(WHAT THE EXERCISE ASKS): Look through the entries that follow and count the lines with the word "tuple". The reply is that number alone.
*** ENTRIES PROVIDED ***
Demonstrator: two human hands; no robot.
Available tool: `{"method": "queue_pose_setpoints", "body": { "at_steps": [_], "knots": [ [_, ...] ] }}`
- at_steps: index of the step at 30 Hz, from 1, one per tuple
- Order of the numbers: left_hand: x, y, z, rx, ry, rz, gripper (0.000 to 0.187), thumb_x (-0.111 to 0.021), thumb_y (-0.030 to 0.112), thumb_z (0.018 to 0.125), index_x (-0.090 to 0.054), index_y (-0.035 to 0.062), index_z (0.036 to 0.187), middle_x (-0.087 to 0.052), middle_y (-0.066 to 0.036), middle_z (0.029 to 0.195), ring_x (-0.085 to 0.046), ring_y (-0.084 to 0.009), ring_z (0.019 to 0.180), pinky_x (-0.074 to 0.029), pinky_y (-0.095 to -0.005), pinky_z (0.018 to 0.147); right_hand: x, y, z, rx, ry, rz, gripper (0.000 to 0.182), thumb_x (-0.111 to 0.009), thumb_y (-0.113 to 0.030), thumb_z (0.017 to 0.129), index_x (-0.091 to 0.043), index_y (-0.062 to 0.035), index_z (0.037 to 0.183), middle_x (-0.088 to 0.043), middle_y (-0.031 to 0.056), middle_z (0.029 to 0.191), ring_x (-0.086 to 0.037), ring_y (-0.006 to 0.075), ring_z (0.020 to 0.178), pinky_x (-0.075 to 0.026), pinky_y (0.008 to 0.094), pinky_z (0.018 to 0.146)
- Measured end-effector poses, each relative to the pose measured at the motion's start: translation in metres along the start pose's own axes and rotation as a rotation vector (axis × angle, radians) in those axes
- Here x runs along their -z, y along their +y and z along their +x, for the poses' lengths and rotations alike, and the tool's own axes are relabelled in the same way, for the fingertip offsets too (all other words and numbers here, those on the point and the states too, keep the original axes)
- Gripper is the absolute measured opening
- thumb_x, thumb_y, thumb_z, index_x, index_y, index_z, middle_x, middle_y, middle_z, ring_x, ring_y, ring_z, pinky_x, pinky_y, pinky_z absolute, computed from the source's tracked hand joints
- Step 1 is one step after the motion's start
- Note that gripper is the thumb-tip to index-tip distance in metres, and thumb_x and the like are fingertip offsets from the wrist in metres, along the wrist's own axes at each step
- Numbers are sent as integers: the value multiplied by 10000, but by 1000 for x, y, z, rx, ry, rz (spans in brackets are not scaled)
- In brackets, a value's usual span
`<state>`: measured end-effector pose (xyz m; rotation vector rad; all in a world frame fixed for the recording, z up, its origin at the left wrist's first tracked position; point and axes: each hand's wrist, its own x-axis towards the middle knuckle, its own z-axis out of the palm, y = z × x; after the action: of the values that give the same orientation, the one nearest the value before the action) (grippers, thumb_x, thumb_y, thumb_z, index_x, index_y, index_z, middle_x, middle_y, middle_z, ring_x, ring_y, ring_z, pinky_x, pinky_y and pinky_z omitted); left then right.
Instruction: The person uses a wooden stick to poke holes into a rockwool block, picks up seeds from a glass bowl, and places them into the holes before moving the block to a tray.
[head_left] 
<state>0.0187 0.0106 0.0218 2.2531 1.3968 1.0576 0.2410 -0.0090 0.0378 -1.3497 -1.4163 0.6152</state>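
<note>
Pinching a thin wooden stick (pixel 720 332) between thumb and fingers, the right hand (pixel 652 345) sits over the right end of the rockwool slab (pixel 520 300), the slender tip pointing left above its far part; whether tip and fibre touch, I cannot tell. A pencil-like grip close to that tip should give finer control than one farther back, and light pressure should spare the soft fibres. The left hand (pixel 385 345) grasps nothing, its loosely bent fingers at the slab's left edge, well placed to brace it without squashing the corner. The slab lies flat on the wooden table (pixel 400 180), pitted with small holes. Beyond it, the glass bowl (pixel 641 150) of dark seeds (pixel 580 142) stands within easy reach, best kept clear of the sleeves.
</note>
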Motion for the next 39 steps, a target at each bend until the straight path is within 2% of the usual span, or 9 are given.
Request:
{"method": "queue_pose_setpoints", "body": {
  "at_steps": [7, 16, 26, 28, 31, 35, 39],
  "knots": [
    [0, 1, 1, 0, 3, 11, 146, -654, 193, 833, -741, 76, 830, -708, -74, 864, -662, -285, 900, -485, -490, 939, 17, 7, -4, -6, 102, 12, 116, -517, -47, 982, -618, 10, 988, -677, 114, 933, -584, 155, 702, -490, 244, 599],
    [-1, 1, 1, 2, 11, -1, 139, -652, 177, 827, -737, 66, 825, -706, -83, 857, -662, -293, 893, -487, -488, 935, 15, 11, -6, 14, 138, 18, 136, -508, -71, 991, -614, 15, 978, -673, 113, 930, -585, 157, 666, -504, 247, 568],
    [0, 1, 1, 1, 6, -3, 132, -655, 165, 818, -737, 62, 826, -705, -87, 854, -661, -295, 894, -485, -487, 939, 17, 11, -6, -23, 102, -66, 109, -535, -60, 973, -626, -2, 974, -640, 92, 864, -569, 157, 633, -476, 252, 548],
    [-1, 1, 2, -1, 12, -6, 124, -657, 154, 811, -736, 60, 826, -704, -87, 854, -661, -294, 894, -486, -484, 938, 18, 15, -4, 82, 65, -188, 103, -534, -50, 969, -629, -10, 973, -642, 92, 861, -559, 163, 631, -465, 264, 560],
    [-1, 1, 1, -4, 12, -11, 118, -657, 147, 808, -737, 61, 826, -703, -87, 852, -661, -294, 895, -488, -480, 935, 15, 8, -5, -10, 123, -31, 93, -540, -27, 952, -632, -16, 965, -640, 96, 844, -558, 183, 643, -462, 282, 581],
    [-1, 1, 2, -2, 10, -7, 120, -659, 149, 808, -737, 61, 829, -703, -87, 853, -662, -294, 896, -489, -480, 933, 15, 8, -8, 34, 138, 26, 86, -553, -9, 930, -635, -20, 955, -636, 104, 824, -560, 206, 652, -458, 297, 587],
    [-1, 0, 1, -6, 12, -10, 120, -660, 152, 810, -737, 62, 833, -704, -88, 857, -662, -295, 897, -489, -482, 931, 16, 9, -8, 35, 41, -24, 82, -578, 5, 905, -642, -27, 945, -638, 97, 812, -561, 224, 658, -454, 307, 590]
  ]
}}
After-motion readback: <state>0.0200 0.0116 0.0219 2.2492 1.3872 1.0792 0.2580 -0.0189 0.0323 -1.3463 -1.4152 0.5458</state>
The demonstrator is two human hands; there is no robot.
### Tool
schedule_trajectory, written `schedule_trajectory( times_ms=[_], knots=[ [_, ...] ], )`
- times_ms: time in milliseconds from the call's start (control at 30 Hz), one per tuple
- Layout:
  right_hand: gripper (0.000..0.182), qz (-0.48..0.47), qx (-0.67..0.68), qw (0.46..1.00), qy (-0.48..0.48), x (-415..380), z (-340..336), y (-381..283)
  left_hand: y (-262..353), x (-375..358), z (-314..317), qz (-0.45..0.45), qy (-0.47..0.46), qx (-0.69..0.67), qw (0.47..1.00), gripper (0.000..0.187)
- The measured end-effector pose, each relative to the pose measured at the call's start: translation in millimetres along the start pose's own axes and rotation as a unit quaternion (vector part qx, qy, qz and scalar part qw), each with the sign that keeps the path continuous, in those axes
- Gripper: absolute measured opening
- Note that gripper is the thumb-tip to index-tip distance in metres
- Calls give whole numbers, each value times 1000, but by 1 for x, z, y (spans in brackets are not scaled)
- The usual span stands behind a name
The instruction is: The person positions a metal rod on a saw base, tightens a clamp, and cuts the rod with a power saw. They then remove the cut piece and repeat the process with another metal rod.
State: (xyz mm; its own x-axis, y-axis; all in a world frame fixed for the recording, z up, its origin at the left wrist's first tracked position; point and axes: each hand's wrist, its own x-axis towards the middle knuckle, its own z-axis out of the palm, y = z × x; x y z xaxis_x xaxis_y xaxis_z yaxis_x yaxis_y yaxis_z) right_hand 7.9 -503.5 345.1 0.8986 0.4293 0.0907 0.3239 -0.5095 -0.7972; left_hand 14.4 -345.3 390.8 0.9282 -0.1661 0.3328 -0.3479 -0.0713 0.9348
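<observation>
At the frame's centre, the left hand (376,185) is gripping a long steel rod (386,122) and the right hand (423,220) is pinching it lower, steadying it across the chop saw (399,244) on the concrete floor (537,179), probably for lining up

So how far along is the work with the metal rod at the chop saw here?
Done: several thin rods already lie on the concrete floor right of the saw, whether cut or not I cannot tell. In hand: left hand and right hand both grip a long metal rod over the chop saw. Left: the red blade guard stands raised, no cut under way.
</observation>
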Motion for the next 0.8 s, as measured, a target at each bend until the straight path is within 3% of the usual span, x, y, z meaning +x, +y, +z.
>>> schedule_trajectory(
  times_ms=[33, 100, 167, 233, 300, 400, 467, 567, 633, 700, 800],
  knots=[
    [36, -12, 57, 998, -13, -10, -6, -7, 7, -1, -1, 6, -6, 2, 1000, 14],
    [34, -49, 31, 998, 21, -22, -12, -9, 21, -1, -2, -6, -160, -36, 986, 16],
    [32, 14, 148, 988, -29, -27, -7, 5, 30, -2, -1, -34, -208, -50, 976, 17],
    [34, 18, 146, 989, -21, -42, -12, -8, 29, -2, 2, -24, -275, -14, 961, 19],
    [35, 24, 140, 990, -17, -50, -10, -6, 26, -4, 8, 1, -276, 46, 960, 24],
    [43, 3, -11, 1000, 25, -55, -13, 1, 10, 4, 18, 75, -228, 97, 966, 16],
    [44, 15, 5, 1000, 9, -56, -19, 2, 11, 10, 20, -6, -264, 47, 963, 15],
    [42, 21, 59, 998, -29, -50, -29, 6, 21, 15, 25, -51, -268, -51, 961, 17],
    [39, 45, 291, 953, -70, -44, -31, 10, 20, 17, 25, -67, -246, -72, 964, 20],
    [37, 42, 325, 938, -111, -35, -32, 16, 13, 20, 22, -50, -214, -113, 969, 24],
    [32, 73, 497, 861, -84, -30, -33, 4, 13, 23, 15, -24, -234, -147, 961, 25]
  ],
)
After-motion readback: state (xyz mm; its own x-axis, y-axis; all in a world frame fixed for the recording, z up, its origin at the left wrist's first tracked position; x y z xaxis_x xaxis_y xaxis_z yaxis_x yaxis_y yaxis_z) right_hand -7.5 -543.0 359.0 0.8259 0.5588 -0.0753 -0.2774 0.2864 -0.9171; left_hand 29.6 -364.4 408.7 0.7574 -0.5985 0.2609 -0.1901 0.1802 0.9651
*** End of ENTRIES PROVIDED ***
(SOLUTION TO THIS PROBLEM): 2